Geretsried – Der in Jerusalem lebende Jude Arie Rosen ist nach Deutschland gekommen, um bei der Jugend das Verständnis für seine Religion und Kultur zu fördern. Gestern sprach er vor Schülern des Geretsrieder Gymnasiums.
Rosen arbeitet seit acht Jahren für die Agentur „Kulturelle Begegnungen“. Seine Mutter ist Lea Fleischmann, die deutsch-israelische Autorin. Sie wuchs nach dem Zweiten Weltkrieg im Lager Föhrenwald für Displaced Persons auf. Zufällig wohnt ihr Sohn während seines Deutschland-Aufenthalts im früheren Haus seiner Mutter, das jetzt der Familie Henschelchen gehört. Gestern Nachmittag besichtigte er auch das ehemalige Badehaus von Waldram.
Der jüdische Sabbat
Den Kontakt zum Gymnasium hatte die Geschichtslehrerin Eva Greif hergestellt.
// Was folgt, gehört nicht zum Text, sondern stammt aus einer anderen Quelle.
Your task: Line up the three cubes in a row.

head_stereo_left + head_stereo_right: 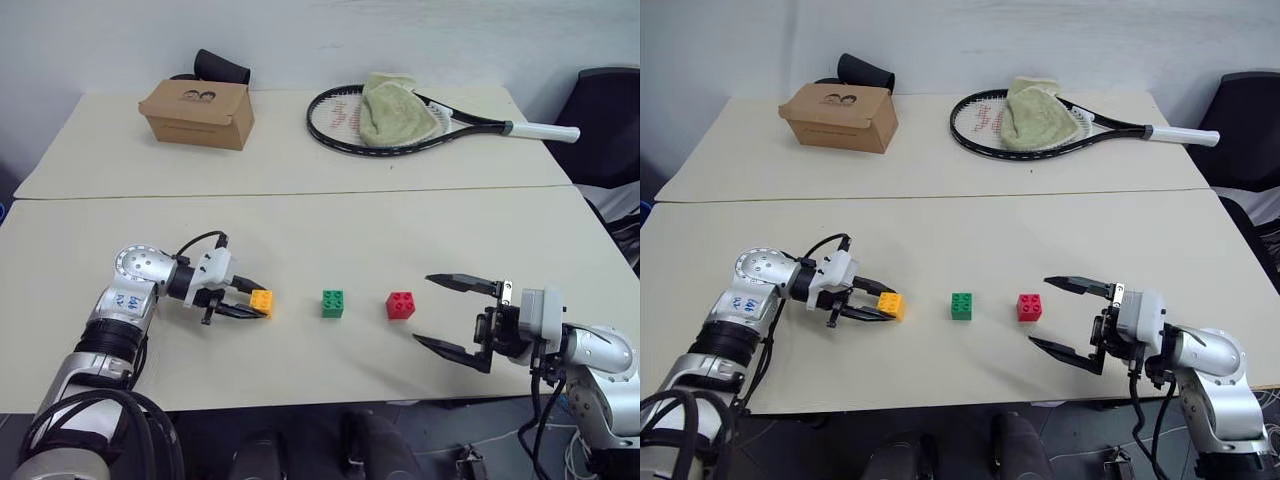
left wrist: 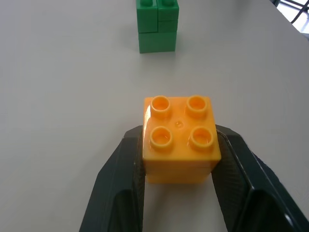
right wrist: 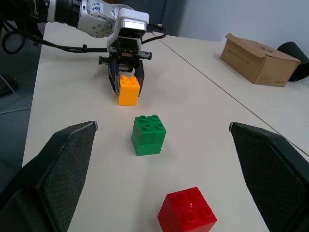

In der neunten Klasse behandeln die Schüler im Religionsunterricht die verschiedenen Weltreligionen. Den Schwerpunkt seines Vortrags legte Arien Rosen auf den jüdischen Sabbat. An diesem siebten Wochentag lassen die gläubigen Juden die Arbeit ruhen, so wie Gott nach der Schöpfung ruhte. Sie benutzen keine Handys, lassen den Fernseher ausgeschaltet und das Auto stehen, kochen nicht und treiben keinen Sport. Nicht einmal an Arbeit denken sollen sie am Sabbat. „Wenn Ihr am nächsten Tag eine Schulaufgabe schreiben würdet, dürftet Ihr Euch nicht darauf vorbereiten“, erklärte der Referent. Er beschrieb ausführlich die Zeremonien des Sabbat, vom Morgengottesdienst über den kirchlichen Segen Kiddusch und das festliche Familienessen bei Kerzenschein bis zum Ende des Tags, das die ersten drei Sterne am Himmel ankündigen. Wie fremd den Schülern dieser Brauch ist, der der christlichen Sonntagsruhe eigentlich ähnelt, zeigte sich an ihren vielen Fragen.
Bestraft Gott?
Ob Gott einen bestrafe, wenn man gegen die Regel des Sabbat verstoße, wollte ein Bub wissen. Rosen verneinte. Man könne mal mehr, mal weniger streng nach der Tora, der hebräischen Bibel, leben. Ein anderer Bub wollte wissen, ob Ärzte am Ruhetag arbeiten und ob die Bauern ihre Kühe füttern dürften. Ja, antwortete Rosen. Alle lebensnotwendigen Aufgaben dürften verrichtet werden.
In jeder Kultur und Religion
Der jüdische Gast warb dafür, dass man in jeder Kultur und Religion einen Tag lang innehalten und sich auf das Wesentliche besinnen sollte. Er erzählte, wie schön es sei, wenn in Jerusalems Ben-Jehuda-Straße am Samstag keine Autos fahren und die Menschen auf der Straße spazieren gehen. Seine Mutter Lea Fleischmann hat ein Buch über den Sabbat geschrieben, in dem sie unter anderem die ökologischen Vorteile des Ruhetags preist.